What needs to be done: Read through the listing below, and copy every line where the string "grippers" appears.

◆ ◆ ◆ ◆

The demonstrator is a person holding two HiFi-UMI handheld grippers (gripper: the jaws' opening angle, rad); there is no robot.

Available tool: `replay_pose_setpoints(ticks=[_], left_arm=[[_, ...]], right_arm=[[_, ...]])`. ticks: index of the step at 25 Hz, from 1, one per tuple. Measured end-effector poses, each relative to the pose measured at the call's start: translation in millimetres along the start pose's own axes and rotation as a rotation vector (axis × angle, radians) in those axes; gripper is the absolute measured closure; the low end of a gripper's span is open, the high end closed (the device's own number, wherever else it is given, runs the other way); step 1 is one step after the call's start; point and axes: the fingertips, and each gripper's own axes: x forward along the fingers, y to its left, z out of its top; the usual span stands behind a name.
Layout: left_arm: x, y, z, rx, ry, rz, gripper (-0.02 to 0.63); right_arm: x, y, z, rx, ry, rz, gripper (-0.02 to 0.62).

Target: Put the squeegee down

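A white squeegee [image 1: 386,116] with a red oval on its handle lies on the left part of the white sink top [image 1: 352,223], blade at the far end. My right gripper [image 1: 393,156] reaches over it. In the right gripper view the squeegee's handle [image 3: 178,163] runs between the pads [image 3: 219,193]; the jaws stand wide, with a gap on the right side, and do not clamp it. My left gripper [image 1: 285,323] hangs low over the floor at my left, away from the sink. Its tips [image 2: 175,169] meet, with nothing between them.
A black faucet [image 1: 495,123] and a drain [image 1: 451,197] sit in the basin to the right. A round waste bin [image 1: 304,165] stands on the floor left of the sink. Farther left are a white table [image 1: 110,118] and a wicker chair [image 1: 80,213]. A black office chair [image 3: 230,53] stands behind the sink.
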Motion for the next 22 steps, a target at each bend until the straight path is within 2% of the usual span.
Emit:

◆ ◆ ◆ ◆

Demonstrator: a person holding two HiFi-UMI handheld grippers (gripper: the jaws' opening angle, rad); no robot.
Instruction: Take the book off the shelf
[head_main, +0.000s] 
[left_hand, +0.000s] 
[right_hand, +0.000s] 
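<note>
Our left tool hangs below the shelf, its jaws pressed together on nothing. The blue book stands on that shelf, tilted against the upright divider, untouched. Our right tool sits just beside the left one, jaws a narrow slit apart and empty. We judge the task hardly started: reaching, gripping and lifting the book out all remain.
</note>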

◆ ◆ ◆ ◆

Exercise output:
The demonstrator is a person holding two HiFi-UMI handheld grippers (gripper: the jaws' opening angle, rad); there is no robot.
Demonstrator: a person holding two HiFi-UMI handheld grippers (gripper: the jaws' opening angle, rad); no robot.

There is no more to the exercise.